* To do
Check each line of the material below for the string "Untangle", then report how many lines have it, and nothing else.

* Data supplied
========================
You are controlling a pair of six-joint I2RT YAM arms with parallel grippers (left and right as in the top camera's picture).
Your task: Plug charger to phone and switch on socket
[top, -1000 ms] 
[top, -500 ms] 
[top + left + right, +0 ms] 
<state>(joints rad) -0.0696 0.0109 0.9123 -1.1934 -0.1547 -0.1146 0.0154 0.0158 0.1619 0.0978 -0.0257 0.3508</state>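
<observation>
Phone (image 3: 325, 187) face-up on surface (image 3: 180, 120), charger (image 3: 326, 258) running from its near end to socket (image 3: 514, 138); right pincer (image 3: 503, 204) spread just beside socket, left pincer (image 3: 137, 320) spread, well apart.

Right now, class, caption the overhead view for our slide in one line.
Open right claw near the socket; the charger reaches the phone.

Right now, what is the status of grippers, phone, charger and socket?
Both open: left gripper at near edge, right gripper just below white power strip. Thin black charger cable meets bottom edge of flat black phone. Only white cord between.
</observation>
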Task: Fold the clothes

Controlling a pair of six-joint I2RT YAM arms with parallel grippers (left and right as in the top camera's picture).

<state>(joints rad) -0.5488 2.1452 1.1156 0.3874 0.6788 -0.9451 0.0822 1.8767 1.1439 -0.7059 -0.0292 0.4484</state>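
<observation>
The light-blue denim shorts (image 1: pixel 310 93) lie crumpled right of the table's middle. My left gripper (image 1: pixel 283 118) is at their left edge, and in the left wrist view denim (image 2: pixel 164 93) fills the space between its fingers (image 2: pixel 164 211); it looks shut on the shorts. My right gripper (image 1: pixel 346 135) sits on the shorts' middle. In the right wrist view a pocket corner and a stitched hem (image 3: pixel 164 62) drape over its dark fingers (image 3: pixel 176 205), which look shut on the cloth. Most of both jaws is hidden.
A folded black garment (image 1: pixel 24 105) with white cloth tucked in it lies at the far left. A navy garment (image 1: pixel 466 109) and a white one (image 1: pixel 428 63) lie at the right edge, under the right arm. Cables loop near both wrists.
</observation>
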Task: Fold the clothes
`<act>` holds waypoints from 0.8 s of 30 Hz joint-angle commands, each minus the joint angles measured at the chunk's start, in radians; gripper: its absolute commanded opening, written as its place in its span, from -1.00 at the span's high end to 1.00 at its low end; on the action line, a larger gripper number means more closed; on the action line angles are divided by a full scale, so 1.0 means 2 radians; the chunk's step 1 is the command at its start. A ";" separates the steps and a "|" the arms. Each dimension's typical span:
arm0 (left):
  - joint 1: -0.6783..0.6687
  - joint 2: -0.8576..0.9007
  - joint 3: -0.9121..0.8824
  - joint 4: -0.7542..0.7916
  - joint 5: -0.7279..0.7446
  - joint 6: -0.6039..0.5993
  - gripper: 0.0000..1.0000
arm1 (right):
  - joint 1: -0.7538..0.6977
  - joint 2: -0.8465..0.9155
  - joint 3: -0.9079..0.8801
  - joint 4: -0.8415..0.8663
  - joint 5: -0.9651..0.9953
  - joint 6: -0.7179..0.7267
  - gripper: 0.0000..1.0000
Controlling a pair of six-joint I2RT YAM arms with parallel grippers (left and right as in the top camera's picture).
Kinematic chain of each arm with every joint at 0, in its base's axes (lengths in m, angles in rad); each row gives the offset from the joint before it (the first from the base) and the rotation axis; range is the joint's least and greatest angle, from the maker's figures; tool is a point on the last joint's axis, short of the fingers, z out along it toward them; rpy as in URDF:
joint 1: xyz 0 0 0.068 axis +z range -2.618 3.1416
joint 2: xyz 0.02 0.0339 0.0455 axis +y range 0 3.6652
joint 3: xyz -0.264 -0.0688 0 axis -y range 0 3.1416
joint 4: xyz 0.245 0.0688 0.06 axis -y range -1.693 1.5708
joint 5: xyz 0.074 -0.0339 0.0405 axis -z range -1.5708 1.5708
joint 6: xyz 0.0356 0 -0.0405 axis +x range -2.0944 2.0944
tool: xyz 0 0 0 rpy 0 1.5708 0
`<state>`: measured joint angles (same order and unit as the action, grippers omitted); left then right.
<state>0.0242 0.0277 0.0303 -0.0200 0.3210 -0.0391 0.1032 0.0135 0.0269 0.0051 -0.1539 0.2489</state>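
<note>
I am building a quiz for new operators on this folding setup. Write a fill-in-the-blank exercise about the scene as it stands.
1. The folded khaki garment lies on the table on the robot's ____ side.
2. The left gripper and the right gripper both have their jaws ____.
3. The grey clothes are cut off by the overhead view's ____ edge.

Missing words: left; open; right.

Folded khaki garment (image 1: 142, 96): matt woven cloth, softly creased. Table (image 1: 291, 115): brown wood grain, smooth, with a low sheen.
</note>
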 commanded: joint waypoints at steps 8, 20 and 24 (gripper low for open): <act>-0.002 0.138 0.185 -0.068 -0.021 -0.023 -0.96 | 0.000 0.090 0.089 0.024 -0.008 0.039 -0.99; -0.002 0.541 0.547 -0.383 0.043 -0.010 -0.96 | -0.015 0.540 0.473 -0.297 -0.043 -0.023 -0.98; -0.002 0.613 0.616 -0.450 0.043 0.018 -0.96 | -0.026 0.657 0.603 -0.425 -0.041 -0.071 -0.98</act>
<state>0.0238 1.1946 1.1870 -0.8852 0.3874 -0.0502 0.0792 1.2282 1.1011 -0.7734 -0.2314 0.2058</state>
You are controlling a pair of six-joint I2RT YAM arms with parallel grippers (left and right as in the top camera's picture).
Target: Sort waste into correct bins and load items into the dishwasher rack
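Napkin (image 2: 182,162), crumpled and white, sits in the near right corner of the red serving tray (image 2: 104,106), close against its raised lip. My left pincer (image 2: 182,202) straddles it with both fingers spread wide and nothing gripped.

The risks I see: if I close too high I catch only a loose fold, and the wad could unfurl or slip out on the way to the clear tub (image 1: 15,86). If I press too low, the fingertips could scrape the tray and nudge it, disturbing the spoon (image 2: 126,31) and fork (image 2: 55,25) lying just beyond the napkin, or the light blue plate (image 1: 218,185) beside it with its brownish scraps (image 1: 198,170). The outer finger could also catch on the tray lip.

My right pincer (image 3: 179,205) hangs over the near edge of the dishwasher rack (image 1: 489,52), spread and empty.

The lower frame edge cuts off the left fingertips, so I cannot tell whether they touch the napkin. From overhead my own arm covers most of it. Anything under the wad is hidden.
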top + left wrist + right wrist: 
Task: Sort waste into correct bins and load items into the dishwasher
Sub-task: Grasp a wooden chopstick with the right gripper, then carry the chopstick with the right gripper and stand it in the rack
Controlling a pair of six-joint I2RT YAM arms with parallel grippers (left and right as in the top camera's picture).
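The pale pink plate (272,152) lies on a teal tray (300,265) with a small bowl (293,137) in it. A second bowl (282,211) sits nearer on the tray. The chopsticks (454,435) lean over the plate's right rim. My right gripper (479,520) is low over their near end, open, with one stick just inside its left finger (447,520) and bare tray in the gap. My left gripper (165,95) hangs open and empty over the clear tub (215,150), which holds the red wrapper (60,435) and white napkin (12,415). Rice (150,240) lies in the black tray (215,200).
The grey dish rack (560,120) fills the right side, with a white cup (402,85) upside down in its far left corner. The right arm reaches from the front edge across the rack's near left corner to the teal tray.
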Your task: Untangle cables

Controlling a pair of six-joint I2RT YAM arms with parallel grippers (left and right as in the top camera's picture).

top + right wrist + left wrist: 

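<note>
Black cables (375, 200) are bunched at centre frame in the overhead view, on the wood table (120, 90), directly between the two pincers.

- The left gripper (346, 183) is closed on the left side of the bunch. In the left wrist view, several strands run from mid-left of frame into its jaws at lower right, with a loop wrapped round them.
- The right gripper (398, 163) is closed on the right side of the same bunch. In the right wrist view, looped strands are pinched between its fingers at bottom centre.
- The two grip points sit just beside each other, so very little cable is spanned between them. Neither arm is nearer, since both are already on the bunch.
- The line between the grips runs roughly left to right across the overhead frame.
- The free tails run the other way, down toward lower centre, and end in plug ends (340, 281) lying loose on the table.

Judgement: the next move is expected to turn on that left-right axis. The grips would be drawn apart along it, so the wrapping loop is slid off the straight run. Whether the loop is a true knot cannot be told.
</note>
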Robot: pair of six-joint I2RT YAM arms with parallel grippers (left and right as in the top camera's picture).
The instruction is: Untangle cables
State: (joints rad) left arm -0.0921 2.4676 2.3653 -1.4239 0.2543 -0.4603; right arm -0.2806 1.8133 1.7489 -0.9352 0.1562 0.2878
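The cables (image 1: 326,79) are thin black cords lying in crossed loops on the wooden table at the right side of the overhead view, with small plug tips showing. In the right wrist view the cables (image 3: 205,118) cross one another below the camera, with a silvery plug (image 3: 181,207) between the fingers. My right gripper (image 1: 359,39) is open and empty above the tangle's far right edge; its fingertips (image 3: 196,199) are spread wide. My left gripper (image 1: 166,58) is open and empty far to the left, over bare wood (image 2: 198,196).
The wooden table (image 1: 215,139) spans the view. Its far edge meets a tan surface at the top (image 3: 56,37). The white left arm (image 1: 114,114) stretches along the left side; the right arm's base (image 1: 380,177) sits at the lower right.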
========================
* Solution for this problem
2